Cattle permits hold up trade
Live cattle exports to Indonesia ground to a halt yesterday after Jakarta failed to issue import permits for the next three months.
Australian exporters are sweating on the permits to avoid a backlog of cattle and the costs involved in having ships sitting at anchor.
Some are blaming Indonesian Trade Minister Rahmet Gobel for holding up the permits. It is understood the trade disruption is a result of domestic politics and not connected to diplomatic tension between Jakarta and Canberra.
Australian Livestock Exporters’ Council chief executive Alison Penfold said the industry hoped the permits would be issued soon to minimise the impact throughout the supply chain.
“We can’t move cattle until we get those permits,” she said.
“There are expectations of those permits coming through and we are very keen to get them, but it is in the hands of the Indonesian officials as to when they are issued.”
A Livestock Shipping Services vessel, the Ghena, has just arrived in Broome to load cattle. It was unclear last night if the shipment was earmarked for Indonesia.
Indonesia issues the import permits four times a year, usually just before the start of each quarter. It issued permits for the importation of 250,000 cattle for the second quarter, which included the start of Ramadan.

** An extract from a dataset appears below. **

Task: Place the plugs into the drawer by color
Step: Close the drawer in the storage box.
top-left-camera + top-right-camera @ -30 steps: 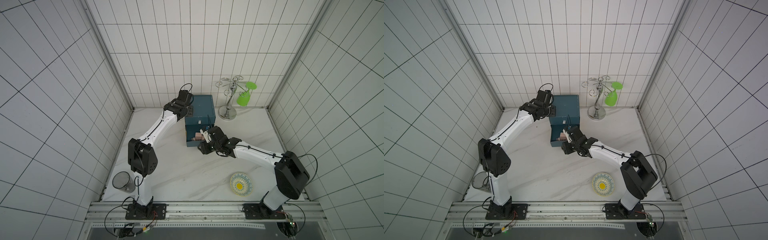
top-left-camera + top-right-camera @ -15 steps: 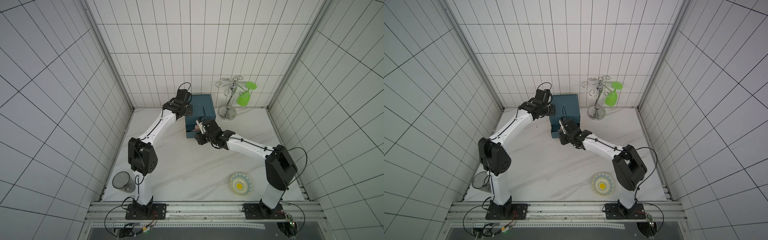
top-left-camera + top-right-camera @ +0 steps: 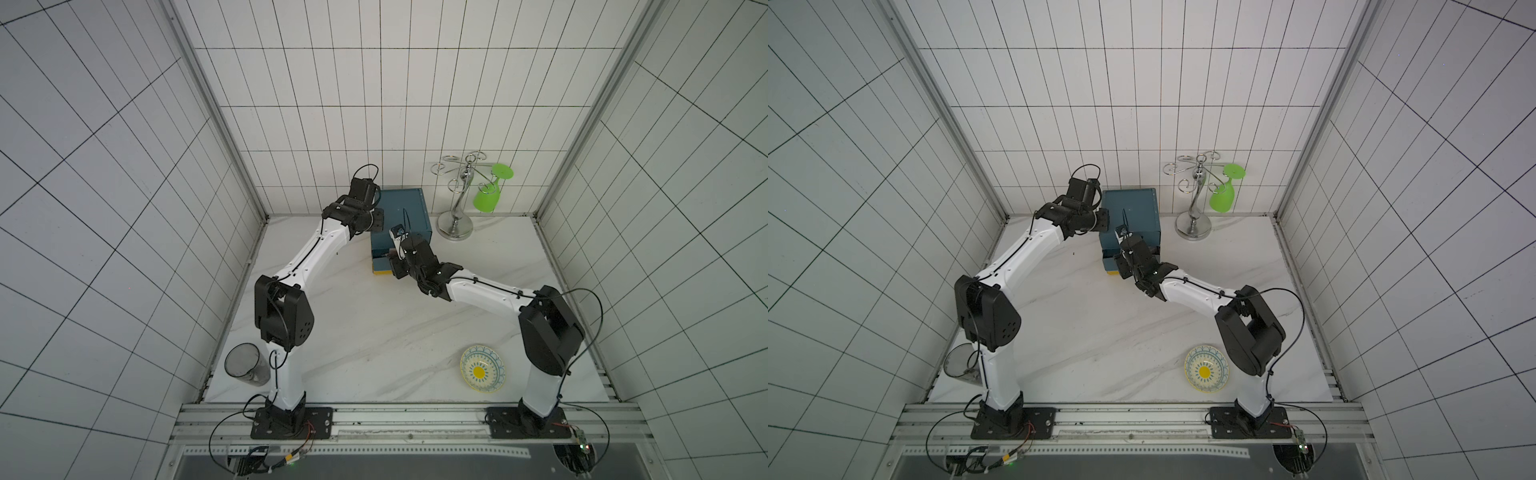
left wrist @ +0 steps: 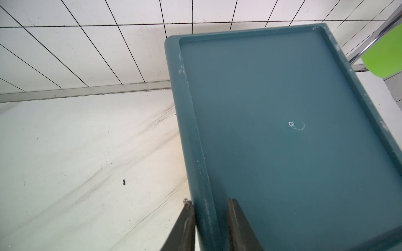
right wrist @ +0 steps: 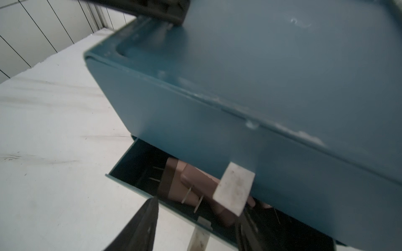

ALEC has been lobbying for annual permits to create more certainty for cattle producers and exporters, and for Indonesian importers and consumers.
It has the support of leaders in the cattle industry and the Indonesian importers’ association.
“We haven’t had any formal response to that approach and we’ll continue our efforts to engage the Indonesian Government, together with our counterparts in Indonesia,” Ms Penfold said. “Our desire is for a change in the process that we think is mutually beneficial.”
Sources in Indonesia said that if the third quarter permits were not issued within the next week, beef prices in local markets would start to rise.
Australia exported a record 1.29 million cattle last year, with shipments to Indonesia up about 60 per cent to 730,257 head.
Jakarta has been forced to dramatically increase permits over the past two years after a push toward self-sufficiency in the beef industry created an under-supply and saw prices skyrocket by up to 150 per cent.